As we move into the 21st century, women’s status in society will become the standard by which to measure our progress toward civility and peace. The connection between women’s human rights, gender equality, socioeconomic development, and peace is increasingly apparent. International political and economic organizations invariably state in their official publications that achieving sustainable development in the global south, or in less developed areas within the industrialized countries, is unlikely in the absence of women’s participation. Women’s participation is essential for the development of civil society, which, in turn, encourages peaceful relationships within and between societies. In other words, women, who are a majority of the peoples of the earth, are indispensable to the accumulation of the kind of social capital that is conducive to development, peace, justice, and civility. However, unless women are empowered to participate in the decision-making processes; that is, unless women gain political power, it is unlikely that they will influence the economy and society toward more equitable and peaceful foundations.
Women’s empowerment is intertwined with respect for human rights. But we face a dilemma. In the future, human rights will be increasingly a universal criterion for designing ethical systems. On the other hand, the “enlightened” optimism that spearheaded much of the humanism of the 19th and 20th centuries is now yielding to a pessimistic view that we are losing control over our lives. We sense a growing cynicism engulfing our view of government and political authority. In the west, where modern technology is invented and domiciled, many people feel overwhelmed by the speed with which things moral and material around them change. In non western societies, the inability to hold on to some constancy that in the past yielded a cultural anchor and therefore a bearing on one’s moral and physical position today often leads to normlessness and bewilderment. In the west or east, no one wishes to become a vessel for a technology that evolves uncontrolled by human will. On the other hand, it is becoming increasingly difficult for any one individual, institution, or government to exert its will meaningfully, that is, ethically, to mold technology to human moral needs.

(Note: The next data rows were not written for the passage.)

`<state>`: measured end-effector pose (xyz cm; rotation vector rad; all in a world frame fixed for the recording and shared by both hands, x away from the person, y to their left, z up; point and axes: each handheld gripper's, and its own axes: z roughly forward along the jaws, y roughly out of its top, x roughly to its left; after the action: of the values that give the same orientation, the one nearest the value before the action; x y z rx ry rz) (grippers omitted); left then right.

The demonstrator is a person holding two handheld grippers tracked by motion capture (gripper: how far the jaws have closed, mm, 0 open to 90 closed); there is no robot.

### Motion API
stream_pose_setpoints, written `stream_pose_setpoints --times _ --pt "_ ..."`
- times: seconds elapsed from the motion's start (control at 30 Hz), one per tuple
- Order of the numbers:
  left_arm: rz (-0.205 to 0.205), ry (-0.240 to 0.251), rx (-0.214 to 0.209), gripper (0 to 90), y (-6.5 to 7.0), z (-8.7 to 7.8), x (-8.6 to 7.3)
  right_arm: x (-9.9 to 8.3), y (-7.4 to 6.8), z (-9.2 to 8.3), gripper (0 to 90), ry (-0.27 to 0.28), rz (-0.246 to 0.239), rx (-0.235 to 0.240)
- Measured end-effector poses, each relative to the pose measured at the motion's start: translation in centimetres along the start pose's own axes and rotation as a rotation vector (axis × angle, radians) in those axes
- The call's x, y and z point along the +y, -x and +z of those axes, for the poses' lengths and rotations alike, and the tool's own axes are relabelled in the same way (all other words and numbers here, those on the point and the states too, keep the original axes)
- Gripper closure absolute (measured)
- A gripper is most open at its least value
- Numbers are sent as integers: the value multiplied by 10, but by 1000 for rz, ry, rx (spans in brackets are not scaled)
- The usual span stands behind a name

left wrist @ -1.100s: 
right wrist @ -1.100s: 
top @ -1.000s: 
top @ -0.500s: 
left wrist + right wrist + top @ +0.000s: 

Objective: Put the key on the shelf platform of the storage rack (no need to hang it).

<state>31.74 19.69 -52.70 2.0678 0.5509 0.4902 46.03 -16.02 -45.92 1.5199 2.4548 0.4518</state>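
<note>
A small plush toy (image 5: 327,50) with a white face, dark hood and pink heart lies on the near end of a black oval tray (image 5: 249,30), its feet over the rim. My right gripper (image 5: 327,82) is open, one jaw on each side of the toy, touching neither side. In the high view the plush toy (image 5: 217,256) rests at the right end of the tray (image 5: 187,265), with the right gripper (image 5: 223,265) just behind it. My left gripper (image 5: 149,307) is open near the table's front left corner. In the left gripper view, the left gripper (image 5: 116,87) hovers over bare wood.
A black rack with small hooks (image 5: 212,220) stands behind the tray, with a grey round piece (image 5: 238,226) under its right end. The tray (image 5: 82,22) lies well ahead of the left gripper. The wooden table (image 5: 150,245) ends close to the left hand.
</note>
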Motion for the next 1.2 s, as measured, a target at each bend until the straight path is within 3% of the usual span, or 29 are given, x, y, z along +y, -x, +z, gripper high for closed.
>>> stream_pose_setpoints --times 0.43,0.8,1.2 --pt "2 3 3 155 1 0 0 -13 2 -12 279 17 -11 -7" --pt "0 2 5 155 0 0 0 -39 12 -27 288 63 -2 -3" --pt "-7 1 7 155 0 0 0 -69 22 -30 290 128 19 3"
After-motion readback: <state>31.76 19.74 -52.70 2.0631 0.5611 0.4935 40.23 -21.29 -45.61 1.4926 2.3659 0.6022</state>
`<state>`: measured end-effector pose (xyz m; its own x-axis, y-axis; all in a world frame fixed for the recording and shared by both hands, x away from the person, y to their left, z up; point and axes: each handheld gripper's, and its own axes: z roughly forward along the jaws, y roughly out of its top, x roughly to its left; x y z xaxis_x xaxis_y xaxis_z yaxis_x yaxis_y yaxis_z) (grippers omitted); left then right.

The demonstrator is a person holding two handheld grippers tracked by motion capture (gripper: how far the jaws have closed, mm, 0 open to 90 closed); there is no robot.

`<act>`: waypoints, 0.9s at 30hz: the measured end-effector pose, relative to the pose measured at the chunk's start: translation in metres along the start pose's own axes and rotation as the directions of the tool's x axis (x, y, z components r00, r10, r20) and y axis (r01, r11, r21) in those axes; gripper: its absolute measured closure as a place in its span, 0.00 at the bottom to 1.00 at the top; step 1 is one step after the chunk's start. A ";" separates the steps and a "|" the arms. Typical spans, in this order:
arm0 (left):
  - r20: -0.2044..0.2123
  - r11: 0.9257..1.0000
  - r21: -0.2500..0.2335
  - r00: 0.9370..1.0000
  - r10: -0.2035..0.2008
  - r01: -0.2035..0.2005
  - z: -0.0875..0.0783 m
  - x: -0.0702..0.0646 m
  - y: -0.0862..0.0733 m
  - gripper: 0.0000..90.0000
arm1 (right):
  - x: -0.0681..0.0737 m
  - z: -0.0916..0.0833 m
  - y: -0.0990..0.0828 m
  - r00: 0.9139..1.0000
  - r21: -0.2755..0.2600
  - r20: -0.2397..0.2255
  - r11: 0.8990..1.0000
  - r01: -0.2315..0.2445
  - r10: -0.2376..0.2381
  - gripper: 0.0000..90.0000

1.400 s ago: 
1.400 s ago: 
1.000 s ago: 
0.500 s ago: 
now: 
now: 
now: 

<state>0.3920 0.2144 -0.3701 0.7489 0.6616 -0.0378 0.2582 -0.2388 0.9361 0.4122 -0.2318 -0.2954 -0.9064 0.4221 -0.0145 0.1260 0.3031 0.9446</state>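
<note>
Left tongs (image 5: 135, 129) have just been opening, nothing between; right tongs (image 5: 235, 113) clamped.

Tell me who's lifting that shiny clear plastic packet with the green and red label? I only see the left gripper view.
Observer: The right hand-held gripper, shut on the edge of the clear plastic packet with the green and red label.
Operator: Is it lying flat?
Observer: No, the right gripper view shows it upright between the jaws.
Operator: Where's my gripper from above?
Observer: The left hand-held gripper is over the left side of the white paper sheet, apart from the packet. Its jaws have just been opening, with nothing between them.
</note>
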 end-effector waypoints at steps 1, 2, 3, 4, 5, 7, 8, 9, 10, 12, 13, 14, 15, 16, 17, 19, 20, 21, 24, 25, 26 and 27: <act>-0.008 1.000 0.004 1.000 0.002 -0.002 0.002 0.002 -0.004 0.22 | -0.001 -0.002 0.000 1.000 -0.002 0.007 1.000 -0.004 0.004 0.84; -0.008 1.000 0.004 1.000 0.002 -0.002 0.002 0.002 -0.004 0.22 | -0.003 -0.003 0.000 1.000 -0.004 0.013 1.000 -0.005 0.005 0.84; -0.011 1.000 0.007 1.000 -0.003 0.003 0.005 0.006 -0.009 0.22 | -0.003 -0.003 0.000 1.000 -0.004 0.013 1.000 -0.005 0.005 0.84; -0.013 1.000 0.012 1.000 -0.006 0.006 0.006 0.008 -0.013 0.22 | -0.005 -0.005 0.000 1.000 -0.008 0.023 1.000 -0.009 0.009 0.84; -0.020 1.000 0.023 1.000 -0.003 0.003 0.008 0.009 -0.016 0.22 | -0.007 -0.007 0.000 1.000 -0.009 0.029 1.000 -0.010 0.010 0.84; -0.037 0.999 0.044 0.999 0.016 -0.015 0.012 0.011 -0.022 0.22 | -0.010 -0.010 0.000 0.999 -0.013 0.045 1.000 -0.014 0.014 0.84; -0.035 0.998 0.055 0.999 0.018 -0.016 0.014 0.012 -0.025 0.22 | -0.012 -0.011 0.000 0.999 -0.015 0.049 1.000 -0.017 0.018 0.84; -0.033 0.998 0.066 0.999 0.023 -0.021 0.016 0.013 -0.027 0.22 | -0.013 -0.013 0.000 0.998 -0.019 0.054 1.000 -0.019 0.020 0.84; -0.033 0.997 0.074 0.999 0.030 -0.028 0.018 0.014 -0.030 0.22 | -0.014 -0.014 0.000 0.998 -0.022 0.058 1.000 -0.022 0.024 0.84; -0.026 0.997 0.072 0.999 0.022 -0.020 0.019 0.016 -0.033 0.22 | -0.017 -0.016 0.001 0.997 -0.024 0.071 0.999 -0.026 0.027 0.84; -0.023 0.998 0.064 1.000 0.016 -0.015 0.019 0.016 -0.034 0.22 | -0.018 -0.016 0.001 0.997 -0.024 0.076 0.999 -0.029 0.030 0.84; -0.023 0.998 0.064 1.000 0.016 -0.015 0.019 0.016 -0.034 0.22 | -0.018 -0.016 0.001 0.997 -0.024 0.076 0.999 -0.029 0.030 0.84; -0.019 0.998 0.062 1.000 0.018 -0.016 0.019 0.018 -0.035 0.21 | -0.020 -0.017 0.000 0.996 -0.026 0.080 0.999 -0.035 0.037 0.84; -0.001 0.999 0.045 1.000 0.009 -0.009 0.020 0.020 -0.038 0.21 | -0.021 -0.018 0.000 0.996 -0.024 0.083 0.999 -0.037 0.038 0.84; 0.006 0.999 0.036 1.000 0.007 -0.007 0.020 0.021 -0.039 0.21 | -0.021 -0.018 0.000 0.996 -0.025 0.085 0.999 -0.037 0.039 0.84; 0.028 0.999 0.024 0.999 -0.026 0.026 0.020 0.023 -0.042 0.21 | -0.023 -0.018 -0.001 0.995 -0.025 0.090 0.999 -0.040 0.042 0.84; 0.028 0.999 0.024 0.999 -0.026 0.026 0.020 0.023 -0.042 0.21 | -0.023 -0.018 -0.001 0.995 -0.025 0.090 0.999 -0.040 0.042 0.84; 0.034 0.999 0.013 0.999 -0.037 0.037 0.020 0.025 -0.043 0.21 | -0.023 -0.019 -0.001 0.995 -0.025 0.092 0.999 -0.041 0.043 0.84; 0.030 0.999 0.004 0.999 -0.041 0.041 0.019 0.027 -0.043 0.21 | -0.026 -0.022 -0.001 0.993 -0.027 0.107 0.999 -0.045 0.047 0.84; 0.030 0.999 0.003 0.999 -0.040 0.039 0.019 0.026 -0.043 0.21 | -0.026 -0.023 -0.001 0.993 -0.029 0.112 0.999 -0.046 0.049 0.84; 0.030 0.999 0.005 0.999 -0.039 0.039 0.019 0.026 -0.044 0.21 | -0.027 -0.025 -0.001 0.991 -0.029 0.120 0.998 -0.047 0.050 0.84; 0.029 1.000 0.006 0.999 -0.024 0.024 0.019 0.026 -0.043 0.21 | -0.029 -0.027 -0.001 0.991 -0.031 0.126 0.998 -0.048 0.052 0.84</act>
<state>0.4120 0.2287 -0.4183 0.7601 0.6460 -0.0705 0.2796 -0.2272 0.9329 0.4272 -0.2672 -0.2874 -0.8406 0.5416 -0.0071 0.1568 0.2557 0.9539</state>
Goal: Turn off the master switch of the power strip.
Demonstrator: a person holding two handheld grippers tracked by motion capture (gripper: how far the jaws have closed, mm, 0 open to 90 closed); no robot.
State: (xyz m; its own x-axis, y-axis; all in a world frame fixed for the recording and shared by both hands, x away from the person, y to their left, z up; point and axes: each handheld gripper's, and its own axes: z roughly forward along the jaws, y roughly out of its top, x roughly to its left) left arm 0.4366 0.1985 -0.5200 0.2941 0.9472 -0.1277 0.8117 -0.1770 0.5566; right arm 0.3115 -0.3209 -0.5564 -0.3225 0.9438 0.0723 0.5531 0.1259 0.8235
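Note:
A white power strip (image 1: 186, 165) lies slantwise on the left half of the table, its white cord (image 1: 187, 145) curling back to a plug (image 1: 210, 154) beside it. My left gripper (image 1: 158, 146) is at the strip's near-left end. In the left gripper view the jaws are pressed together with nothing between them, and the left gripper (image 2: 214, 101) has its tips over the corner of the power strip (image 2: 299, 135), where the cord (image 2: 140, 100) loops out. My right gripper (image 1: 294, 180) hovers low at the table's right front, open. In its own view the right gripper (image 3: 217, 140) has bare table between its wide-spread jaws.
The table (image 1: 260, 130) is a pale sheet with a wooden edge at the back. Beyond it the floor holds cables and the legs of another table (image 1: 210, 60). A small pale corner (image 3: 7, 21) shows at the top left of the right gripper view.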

The seemingly uncontrollable technology, however, will be a harbinger of great promise if we agree on a set of shared values contained in our major international documents of rights, and if we adopt a method of deciding that reflects our common values justly. After all, we have gained almost magical powers in science and technology. We have overcome the handicaps of time and space on our planet. We have uncovered many secrets of our universe. We can feed and clothe the peoples of our world, protect and educate our children, and provide security and hope for the poor. We can cure many of the diseases of body and mind that were deemed scourges of humanity only a few decades ago. We seem to have passed the era of the absolutes where leaders assumed the right to incarcerate, slaughter, or otherwise constrain their own people and others in the name of some imagined good. We have the ability to achieve, if we master the needed goodwill, a common global society blessed with a shared culture of peace that is nourished by the ethnic, national, and local diversities that enrich our lives. To achieve this blessing, however, we must assess our present situation realistically, assign moral and practical responsibility to individuals, communities, and countries commensurate with their objective ability and, most importantly, we must subordinate power in all its manifestations to our shared humane values.